Todos los pensamonstruos quieren ser liberados de nuestro sistema mental y volver a su fluir. Como toda agua estancada, encerrada, sin movimiento alguno, se pervierte, o todo el aire cerrado puede volverse tóxico o se agota. El proceso de liberar un pensamonstruo es simple, pero no sencillo y depende de cada pensamonstruo y de cada persona, como podemos ir descubriendo. Pero todos los pensamonstruos te dan la clave para liberarlos si les escuchas.
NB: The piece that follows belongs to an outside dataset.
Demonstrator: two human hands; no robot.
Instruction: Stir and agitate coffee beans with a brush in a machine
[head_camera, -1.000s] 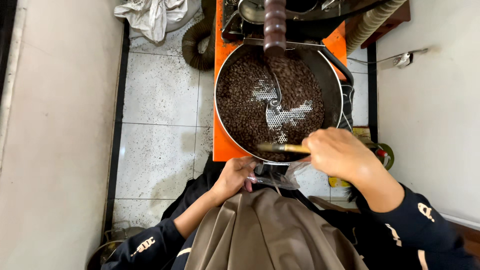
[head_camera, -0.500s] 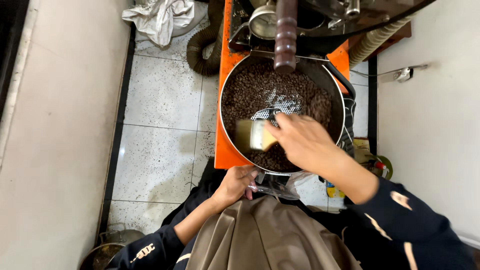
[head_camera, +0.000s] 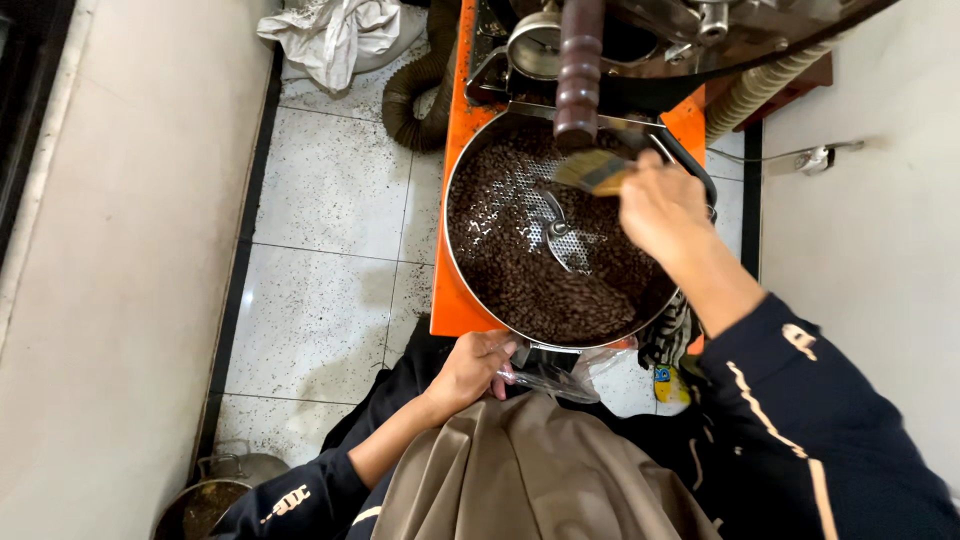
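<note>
The right hand (head_camera: 662, 208) has its fingers clenched round the handle of a brush (head_camera: 592, 172), whose pale bristles point left over the far side of the tray (head_camera: 455, 180). The brush looks light and stiff in the handle, soft at the tip, so a grip low on the handle, as here, should steer it well. The left hand (head_camera: 472, 365) is closed on a clear bag (head_camera: 545, 378) just under the tray's near rim; the film looks thin, slippery and limp, best pinched at its mouth. The beans (head_camera: 520, 285) lie dark and loose over the tray's perforated floor, bare metal showing round the stirring arm (head_camera: 555, 225) at the centre. They would roll and scatter readily if pushed hard. Beyond, a brown handle (head_camera: 580, 70) hangs over the tray's far rim, and a ribbed hose (head_camera: 412, 95) lies on the tiled floor (head_camera: 330, 250).
</note>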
Entonces ellos vuelven a la “nube de proto-pensamientos” y a ti te dejan irradiando sabiduría.

Para escuchar a un pensamonstruo necesitas ser honesto contigo mismo, comprender el poder del miedo y ser valiente para liberarte de él una y otra vez. Lo nuestro es también un fluir, no es nuestra naturaleza estar estancados ni paralizados, el miedo es aquello a lo que debemos conocer y trascender para entender nuestro propio movimiento.

Los pensamonstruos son, al fin y al cabo, otro modo de observación y autoconocimiento de uno mismo, de nuestros patrones mentales y juicios personales, y de los más oscuros secretos de nuestro ser que maquillamos (de muchas maneras distintas) para mostrar otra cara al resto de personas, por miedo a que si nos mostramos tal como somos no seremos amados. Y por miedo a no saber amar con honestidad a los otros.

El amor es la herramienta para trascender al miedo, pero nos da miedo amar, hay todo un ejército de pensamonstruos colectivos (creados entre todas las mentes) entorno a esa idea.